Glasses Or No Glasses, That Is The Question

Like Babe Ruth did once upon a time, director James Cameron pointed to the back of the movie theater and called his shot when he said he was going to revolutionize movies with his blockbuster Avatar. The flick ended up making a gazillion dollars and taught Hollywood a very important lesson: audiences will gladly pay more money for an extra dimension.

The success of Avatar left studios scrambling to capitalize on the 3D craze that filmmakers like Cameron and Jeffrey Katzenberg predicted. The staggering success of Tim Burton’s Alice in Wonderland only served to reinforce the decision to pump out more and more 3D movies. Theater owners are now scrambling to add more 3D projection systems in your local multiplex and movies are fighting each other for the precious few screens that are able to show 3D, as wave after wave of new product rolls out week after week.

But consumer beware, because not all 3D movies are equal.

This weekend the long-gestating remake of Clash of the Titans will be the latest movie to reach out of the screen at the audience. Up until a few months ago, however, Clash of the Titans was not a 3D movie. Seeing dollar signs, Warner Brothers decided to give the flick its extra dimension after the fact.

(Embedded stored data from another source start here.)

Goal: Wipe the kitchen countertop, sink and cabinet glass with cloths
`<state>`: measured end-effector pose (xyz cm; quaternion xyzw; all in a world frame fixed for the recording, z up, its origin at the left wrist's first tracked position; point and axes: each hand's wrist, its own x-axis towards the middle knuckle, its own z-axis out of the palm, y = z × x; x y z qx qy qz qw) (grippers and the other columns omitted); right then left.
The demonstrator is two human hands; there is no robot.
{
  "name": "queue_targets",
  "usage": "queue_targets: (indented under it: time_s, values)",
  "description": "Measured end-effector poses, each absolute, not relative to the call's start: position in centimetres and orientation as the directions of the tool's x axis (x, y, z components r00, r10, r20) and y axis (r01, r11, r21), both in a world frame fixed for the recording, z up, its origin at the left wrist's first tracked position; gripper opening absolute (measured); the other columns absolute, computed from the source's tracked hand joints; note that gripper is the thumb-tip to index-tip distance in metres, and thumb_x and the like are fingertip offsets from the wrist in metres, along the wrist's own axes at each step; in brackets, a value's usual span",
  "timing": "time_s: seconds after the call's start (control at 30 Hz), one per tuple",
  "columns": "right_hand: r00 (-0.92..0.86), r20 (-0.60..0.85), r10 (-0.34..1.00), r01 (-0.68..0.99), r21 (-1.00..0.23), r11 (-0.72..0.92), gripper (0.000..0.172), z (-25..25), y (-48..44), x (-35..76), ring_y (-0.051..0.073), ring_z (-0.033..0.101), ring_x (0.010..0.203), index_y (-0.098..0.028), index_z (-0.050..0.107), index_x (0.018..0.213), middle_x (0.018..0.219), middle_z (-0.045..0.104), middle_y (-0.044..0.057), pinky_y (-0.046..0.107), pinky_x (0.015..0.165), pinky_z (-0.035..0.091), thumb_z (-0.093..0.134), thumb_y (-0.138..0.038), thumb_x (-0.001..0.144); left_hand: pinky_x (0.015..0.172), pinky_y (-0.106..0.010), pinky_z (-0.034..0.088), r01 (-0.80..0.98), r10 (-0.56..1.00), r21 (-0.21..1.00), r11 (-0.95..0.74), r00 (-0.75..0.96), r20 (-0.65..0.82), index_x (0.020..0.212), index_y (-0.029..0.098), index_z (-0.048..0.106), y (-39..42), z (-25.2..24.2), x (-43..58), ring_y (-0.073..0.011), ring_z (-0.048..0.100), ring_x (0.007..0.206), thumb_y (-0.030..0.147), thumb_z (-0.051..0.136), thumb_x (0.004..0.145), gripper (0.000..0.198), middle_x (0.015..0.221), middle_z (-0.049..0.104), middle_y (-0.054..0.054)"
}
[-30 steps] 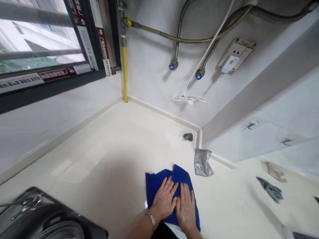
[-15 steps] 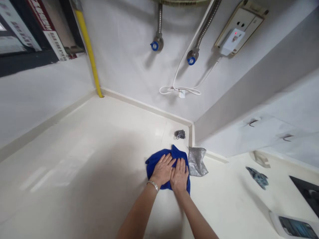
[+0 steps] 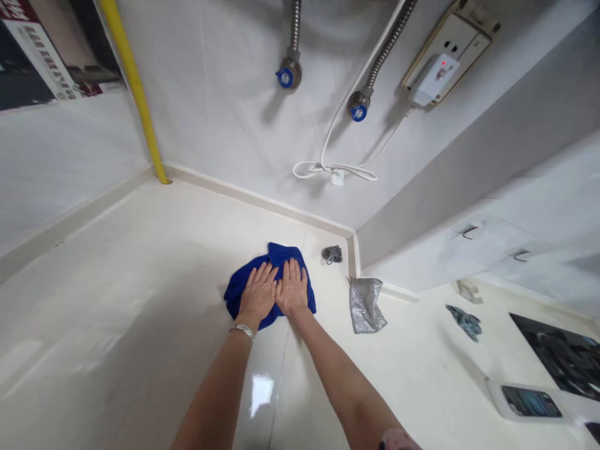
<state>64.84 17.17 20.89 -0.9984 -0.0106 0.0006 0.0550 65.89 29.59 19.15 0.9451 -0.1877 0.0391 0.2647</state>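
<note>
A crumpled blue cloth (image 3: 281, 252) lies on the cream countertop (image 3: 197, 237). My left hand (image 3: 259, 292), with a silver bracelet at the wrist, presses flat on its left part, fingers stretched out. Beside it, my right hand (image 3: 292, 290) also lies flat on the cloth, fingers extended and side by side. The two hands touch along their inner edges. Just right of the cloth sits a steel wool scrubber (image 3: 332, 254). Farther right is a silvery mesh cloth (image 3: 366, 305), apart from the blue one.
White walls meet the counter at a low raised edge. A yellow pipe (image 3: 135, 94) comes down at left. Two blue-knobbed valves (image 3: 285, 77), a looped white cable (image 3: 335, 169) and a socket with plug (image 3: 434, 78) are on the wall. At right are a grey-blue rag (image 3: 464, 322) and a dark hob (image 3: 557, 350).
Both hands have slid the blue cloth left and slightly away from me, leaving a gap to the silvery mesh cloth. The camera view has shifted a little.
</note>
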Motion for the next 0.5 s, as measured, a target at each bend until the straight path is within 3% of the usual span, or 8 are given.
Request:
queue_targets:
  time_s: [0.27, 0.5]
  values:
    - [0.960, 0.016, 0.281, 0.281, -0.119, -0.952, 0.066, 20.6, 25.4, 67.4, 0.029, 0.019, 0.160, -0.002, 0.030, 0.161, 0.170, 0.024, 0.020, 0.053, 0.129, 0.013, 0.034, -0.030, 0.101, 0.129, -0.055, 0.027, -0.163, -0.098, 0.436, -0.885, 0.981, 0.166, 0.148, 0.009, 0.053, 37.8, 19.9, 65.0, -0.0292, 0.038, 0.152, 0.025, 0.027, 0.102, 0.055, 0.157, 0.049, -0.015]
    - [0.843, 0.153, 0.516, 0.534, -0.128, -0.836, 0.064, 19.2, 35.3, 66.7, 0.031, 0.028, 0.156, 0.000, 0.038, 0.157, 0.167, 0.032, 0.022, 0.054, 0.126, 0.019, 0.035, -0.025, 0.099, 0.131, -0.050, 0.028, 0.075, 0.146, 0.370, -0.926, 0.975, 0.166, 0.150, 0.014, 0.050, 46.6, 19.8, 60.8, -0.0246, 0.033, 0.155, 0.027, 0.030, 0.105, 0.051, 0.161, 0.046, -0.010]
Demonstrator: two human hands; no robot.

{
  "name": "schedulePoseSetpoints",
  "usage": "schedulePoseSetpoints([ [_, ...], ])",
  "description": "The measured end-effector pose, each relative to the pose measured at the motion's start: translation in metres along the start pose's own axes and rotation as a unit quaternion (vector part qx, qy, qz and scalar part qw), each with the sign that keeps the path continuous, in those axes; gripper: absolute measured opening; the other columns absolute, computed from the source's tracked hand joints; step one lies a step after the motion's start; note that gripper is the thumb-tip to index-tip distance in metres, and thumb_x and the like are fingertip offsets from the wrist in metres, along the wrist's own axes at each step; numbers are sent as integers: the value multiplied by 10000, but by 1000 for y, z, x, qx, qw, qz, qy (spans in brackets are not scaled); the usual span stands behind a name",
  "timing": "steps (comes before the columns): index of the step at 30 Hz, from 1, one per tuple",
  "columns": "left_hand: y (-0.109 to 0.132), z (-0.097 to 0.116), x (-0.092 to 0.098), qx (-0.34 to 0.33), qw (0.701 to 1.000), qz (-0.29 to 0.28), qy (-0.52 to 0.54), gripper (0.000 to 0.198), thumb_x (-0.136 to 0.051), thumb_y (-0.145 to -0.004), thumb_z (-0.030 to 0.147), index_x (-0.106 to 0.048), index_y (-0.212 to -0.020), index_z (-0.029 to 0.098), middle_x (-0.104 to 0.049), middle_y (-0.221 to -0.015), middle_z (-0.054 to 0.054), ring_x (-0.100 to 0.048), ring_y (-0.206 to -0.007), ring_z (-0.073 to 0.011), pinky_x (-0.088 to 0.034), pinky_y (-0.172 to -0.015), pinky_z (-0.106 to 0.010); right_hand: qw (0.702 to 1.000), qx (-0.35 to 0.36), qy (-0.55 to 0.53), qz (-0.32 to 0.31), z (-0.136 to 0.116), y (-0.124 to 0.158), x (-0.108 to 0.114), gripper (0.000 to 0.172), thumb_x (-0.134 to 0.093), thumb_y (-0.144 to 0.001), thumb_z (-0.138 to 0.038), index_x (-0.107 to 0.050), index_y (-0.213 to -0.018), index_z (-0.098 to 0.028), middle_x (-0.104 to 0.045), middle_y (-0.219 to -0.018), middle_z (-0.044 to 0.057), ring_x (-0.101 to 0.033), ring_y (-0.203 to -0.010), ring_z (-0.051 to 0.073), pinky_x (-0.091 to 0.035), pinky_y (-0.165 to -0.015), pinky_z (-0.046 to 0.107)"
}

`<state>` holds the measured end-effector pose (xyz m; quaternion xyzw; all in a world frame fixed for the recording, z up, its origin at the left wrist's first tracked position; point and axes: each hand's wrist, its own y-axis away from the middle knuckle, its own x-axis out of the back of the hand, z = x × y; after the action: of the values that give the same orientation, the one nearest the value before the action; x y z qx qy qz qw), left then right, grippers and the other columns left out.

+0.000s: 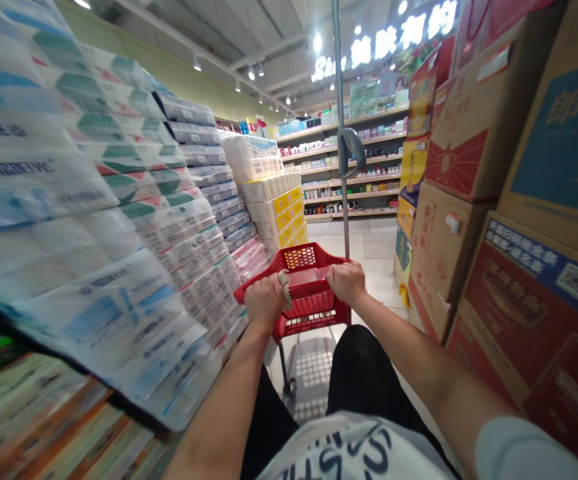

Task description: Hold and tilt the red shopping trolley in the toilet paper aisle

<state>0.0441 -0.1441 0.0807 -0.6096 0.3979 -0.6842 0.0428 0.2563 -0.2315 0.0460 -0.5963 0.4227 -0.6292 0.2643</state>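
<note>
A red plastic shopping cart (313, 305) stands right in front of my body, its basket grid casting a shadow on the floor. My left hand (265, 299) is wrapped round the left part of its handle, and a pale beaded band shows at that wrist or hand. Round the right part of the handle my right hand (347, 280) is closed. A tall grey pole (341, 80) with a hook-like grey piece rises behind the cart's right side. Whether anything lies in the basket I cannot tell.
Stacked tissue packs (119, 147) line the left side closely. Cardboard boxes (461, 133) are piled along the right. Toilet roll packs (273, 207) stand ahead on the left. Shelves of small goods (379, 170) cross the far end, beyond the pale tiled floor (373, 247).
</note>
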Motion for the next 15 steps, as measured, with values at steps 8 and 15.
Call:
schedulePoseSetpoints([
  [8, -11, -8, 2, 0, 994, -107, 21, 502, -215, -962, 393, -679, -935, 203, -713, -905, -89, -643, -798, -220, -391, -678, -310, 1000, 7, 1, 8, -1, 0, 0, 305, -478, -872, -240, -608, -601, -187, -642, -593, 17, -535, -604, 144, -260, -726, 323],
  [15, 7, -6, -8, 8, 999, 37, 24, 453, -234, -958, 341, -659, -912, 191, -695, -872, -80, -622, -787, -219, -379, -712, -332, 1000, 10, 1, 5, -3, 0, -2, 300, -486, -866, -244, -611, -599, -186, -644, -596, 22, -525, -603, 141, -255, -722, 321],
])
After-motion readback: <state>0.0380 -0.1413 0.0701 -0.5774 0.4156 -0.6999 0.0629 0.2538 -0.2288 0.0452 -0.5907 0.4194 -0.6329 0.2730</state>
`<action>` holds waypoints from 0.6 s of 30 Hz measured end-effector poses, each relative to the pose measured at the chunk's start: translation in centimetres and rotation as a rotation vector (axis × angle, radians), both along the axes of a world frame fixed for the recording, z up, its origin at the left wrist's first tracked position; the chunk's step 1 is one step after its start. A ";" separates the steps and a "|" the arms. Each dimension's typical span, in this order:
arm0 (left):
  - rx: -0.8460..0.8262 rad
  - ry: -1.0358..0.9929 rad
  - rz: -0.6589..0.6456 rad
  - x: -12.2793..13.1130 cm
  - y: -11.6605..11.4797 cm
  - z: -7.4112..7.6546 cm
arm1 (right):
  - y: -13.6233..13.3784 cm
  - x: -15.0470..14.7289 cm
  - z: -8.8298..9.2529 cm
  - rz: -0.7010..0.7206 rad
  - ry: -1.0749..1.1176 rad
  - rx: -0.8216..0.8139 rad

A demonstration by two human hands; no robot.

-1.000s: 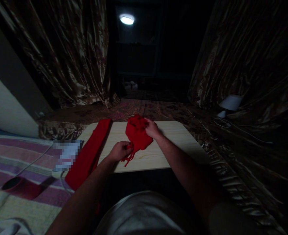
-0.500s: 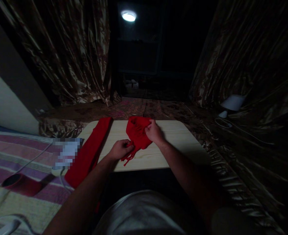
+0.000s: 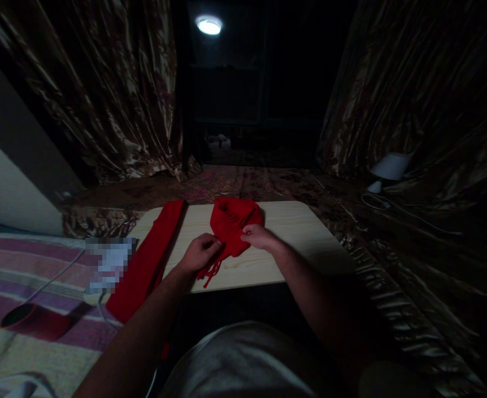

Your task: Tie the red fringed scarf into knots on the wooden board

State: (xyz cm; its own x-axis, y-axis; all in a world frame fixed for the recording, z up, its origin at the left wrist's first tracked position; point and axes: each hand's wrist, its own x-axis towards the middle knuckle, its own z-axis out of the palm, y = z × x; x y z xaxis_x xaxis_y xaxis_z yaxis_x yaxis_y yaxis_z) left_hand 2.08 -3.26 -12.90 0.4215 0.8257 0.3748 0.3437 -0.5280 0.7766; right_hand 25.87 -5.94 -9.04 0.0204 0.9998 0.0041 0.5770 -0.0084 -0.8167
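Observation:
A bunched red fringed cloth lies on a small pale wooden table, its tassels spread toward the near edge. My left hand pinches the cloth's lower left part, just above the tassels. On the cloth's lower right side, my right hand has its fingers closed on the fabric. A long folded red cloth lies over the table's left side and hangs past its near corner, partly behind my left forearm.
Left of the table, a striped bedspread bears a dark red cylindrical object, white cables and a blurred-out item. A white lamp stands at the right, before the curtains.
My right hand has moved down along the fringed cloth from its upper right edge to its lower right side. The cloth's top right now lies uncovered. The view has shifted slightly.

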 end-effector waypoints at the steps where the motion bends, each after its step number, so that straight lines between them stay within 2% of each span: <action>1: -0.006 -0.014 -0.003 0.0 0.0 0.1 | 0.0 -0.3 0.0 0.052 0.055 -0.010; 6: -0.012 -0.095 0.006 0.0 -0.5 1.0 | -0.6 -1.9 0.1 0.265 0.150 -0.070; 11: -0.056 -0.216 0.015 0.1 -0.8 1.3 | -1.4 -3.2 0.2 0.430 0.052 -0.130; 13: -0.092 -0.275 0.002 0.0 -0.7 1.1 | -1.5 -3.7 0.2 0.463 -0.016 -0.086; 15: -0.122 -0.300 0.012 -0.1 -0.3 0.7 | -1.3 -4.1 0.2 0.403 -0.112 0.055; 18: -0.144 -0.308 0.009 -0.4 0.2 0.3 | -0.9 -4.5 0.1 0.197 -0.315 0.243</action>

Why does this matter? You ask.

Movies like Avatar and How to Train Your Dragon were conceived and shot in 3D. That means the filmmakers considered that extra dimension when creating every single frame of the picture. That’s why the vines in the jungles of Pandora crowded in your peripheral vision. Or the flights on the back of the Night Fury gave you vertigo. In creating a 3D movie, the filmmakers must think of the screen as a cube instead of a rectangle. This greatly changes how one composes a shot.

Good 3D should help draw you into a movie. Say what you will about the story of Avatar, but the effects in that movie made you feel like you were on that distant planet. That is the magic of a movie shot in 3D.  Mediocre 3D won't really add much to the experience.  Bad 3D calls attention to itself and reminds you that you're sitting in a room with a few hundred other people wearing ridiculous looking sunglasses in the dark.  

As the 3D trend continues to build, theaters are trying to capitalize by jacking up prices as high as 25%.  Considering that it takes a second mortgage to buy a sodie and some Milk Duds, think about this before plunking down your money and strapping on those polarized goggles.  Do a little homework and find out if the movie was made in 3D, or if it was an afterthought.